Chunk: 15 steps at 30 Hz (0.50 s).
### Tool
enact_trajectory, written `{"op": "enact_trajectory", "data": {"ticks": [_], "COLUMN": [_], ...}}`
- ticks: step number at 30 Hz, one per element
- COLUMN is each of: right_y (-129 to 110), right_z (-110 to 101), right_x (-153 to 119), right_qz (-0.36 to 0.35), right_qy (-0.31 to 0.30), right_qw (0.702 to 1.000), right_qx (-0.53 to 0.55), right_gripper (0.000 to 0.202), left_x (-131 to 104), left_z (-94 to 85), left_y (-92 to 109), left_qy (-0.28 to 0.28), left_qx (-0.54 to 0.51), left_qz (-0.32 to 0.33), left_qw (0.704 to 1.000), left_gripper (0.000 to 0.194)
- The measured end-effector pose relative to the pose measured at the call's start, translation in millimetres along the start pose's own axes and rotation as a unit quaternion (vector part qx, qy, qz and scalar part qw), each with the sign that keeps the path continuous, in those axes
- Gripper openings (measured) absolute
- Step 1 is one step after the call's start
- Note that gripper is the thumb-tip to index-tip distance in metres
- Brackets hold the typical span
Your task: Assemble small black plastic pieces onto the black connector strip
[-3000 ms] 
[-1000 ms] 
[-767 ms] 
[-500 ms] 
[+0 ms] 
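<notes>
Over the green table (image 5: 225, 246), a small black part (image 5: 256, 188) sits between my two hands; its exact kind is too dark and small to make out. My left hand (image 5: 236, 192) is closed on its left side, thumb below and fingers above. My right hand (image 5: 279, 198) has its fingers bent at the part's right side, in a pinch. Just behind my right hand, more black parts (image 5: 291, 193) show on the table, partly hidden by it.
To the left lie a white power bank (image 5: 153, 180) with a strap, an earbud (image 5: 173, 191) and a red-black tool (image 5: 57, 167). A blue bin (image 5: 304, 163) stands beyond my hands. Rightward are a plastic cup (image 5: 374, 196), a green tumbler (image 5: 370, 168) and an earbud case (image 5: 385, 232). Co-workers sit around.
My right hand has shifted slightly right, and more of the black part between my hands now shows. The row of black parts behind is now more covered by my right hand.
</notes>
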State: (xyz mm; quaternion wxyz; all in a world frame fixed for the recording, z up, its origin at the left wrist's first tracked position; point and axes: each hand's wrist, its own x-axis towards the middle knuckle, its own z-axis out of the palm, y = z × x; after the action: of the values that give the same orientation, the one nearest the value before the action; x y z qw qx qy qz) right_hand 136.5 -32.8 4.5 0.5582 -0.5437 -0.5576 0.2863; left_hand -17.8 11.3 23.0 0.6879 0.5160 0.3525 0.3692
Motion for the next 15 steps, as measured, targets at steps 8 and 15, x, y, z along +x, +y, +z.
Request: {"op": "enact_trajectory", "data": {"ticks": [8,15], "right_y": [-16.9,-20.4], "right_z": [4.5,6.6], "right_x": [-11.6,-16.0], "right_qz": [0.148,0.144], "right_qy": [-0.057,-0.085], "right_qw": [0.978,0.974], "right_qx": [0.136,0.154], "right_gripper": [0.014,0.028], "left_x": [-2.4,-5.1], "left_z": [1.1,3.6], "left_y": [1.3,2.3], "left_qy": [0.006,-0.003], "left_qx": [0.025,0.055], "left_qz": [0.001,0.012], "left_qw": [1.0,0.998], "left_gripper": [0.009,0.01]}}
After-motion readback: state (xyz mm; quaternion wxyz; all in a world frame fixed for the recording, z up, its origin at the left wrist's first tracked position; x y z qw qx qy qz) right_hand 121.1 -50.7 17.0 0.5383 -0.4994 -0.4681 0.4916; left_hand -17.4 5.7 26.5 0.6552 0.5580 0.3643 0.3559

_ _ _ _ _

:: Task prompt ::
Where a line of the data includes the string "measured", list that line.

:: Answer ::
- The measured end-effector pose relative to the pose measured at the call's start, translation in millimetres along the start pose's own axes and rotation as a unit quaternion (vector part qx, qy, qz and scalar part qw), each with the sign that keeps the path continuous, in those axes
- Gripper openings (measured) absolute
Motion for the next 15 steps, as measured, targets at steps 8 and 15, x, y, z along +x, +y, +z.

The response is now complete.